■ **Directions**
In the listing that follows, the range to quote begins at the line that has "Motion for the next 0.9" and ends after the line that has "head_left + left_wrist"; quote it verbatim and add nothing.

■ **Raw data**
━━━━━━━━

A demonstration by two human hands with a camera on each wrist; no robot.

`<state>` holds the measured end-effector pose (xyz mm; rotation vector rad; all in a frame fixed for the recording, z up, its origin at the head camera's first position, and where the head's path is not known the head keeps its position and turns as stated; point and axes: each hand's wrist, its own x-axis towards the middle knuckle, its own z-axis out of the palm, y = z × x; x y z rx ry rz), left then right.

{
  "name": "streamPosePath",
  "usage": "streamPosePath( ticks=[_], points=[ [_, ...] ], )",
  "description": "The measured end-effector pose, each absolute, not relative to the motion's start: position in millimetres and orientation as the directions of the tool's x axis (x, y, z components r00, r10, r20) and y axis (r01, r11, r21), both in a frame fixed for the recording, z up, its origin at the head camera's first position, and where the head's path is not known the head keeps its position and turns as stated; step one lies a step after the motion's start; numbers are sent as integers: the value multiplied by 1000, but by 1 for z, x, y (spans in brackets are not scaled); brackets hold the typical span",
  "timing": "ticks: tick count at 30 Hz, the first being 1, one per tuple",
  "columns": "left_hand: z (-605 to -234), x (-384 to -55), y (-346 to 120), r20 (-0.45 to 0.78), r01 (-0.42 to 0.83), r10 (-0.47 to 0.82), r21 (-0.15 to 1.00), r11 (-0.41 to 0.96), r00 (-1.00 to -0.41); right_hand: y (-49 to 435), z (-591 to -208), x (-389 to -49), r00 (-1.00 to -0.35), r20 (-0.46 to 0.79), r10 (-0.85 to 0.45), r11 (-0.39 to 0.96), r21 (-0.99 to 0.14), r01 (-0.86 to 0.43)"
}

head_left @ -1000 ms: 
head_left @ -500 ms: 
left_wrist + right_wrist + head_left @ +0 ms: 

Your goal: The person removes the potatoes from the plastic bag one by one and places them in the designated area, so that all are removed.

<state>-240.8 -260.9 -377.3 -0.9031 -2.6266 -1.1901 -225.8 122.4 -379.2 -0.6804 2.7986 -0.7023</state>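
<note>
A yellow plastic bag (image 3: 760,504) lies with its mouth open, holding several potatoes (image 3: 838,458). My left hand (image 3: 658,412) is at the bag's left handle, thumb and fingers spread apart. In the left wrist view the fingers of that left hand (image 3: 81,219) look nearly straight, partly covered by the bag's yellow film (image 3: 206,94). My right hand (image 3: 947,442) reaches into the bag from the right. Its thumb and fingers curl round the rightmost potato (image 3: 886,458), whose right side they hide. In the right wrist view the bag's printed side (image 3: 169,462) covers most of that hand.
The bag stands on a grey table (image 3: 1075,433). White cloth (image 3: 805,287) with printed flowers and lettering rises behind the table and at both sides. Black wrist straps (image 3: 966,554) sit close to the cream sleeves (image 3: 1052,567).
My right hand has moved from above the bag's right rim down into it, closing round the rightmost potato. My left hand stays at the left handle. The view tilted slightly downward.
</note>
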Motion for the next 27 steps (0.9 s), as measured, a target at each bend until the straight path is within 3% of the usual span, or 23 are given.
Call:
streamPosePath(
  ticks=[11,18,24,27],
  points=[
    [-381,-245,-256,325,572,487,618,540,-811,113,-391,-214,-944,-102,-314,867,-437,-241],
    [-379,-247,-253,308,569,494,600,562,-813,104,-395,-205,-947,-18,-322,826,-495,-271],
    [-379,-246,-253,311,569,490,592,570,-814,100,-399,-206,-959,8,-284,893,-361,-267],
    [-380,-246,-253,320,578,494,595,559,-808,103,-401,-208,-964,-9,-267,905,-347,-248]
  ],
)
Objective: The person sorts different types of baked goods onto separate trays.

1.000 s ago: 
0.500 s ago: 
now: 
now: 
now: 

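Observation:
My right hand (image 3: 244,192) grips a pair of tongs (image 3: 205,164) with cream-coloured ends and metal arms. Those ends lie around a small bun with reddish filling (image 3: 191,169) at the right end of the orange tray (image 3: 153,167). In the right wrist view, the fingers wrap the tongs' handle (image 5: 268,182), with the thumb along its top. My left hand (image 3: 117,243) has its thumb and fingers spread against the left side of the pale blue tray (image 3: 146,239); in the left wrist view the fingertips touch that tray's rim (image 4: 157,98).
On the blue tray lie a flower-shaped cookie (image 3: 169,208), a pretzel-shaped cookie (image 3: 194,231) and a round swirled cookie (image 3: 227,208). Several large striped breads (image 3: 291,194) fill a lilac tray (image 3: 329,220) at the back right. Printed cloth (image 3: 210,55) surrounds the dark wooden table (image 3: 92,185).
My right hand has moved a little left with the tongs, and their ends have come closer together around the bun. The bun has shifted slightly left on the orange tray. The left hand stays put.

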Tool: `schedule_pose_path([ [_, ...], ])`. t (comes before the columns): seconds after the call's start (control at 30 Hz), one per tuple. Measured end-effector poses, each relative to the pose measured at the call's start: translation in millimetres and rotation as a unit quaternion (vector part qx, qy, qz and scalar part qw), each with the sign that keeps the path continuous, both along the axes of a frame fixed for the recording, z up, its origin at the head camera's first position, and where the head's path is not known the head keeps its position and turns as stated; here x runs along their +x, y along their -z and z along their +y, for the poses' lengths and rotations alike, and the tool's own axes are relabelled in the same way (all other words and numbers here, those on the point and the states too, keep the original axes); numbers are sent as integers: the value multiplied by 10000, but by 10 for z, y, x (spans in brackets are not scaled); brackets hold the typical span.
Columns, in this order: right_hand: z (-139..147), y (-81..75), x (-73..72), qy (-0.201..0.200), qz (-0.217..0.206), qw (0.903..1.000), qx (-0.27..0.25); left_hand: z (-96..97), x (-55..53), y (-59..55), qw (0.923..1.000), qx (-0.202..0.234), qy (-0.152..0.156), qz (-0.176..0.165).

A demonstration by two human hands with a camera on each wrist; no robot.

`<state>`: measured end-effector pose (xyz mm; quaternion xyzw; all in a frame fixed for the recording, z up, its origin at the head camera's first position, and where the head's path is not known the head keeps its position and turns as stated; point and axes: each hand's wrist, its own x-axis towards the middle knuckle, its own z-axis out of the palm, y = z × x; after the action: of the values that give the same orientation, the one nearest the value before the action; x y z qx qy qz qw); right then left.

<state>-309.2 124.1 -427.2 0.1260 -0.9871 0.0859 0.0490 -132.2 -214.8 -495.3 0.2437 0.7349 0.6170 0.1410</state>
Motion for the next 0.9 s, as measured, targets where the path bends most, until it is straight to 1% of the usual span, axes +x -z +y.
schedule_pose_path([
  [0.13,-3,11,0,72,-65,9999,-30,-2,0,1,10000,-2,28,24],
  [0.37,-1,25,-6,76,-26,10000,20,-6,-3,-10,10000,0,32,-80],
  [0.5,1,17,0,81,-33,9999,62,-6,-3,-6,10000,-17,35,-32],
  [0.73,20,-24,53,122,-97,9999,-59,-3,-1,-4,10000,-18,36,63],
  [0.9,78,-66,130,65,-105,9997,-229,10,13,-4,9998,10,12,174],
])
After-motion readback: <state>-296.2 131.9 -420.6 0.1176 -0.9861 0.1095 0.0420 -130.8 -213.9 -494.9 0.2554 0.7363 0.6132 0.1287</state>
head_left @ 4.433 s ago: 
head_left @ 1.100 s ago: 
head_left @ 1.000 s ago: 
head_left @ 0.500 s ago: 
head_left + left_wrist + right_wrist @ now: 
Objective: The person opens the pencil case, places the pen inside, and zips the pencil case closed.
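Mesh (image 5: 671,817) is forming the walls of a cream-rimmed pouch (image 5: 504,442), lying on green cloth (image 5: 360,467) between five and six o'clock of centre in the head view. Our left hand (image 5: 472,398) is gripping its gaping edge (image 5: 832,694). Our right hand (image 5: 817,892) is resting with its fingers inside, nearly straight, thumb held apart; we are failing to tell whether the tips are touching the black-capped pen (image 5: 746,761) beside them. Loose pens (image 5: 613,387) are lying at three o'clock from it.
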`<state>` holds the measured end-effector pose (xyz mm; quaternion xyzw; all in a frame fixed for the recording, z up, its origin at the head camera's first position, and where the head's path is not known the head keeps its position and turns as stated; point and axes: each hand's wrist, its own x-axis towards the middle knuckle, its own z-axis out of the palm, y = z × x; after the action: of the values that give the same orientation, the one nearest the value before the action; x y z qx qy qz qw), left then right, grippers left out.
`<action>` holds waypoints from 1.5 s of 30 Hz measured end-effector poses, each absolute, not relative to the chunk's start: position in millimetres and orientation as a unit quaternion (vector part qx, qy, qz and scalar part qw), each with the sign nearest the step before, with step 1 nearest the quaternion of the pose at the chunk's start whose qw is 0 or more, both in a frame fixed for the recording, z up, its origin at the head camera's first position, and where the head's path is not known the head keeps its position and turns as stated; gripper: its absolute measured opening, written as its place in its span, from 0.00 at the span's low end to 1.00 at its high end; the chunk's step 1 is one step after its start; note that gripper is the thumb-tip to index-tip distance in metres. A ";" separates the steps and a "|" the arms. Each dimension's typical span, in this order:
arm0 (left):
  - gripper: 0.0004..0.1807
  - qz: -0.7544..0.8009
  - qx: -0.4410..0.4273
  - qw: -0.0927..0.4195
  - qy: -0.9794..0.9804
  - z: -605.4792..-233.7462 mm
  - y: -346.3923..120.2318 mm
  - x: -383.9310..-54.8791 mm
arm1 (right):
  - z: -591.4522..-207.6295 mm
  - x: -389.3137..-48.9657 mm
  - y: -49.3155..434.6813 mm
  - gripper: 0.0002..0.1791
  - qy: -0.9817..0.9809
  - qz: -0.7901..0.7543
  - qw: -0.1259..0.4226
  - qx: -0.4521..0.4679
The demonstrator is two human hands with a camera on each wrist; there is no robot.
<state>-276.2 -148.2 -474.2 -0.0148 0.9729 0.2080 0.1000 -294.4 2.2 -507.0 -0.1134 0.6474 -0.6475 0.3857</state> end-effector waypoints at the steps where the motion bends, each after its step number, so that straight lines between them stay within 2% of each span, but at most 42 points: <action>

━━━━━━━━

■ **Task output**
Motion for the next 0.9 s, as measured, targets where the path bends most, until it is straight to 1% of the usual span, axes +x -z +y.
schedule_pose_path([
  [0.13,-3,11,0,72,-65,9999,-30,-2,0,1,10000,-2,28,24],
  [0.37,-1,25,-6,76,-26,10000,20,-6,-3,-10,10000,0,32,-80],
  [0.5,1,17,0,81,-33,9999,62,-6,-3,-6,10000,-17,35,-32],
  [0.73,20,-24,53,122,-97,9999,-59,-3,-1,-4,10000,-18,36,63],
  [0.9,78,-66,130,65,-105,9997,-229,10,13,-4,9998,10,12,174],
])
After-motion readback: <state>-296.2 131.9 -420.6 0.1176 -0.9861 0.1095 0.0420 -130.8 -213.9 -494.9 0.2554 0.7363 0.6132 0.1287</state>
head_left @ 4.433 s ago: 
head_left @ 1.100 s ago: 
head_left @ 1.000 s ago: 
head_left @ 0.500 s ago: 
head_left + left_wrist + right_wrist @ now: 

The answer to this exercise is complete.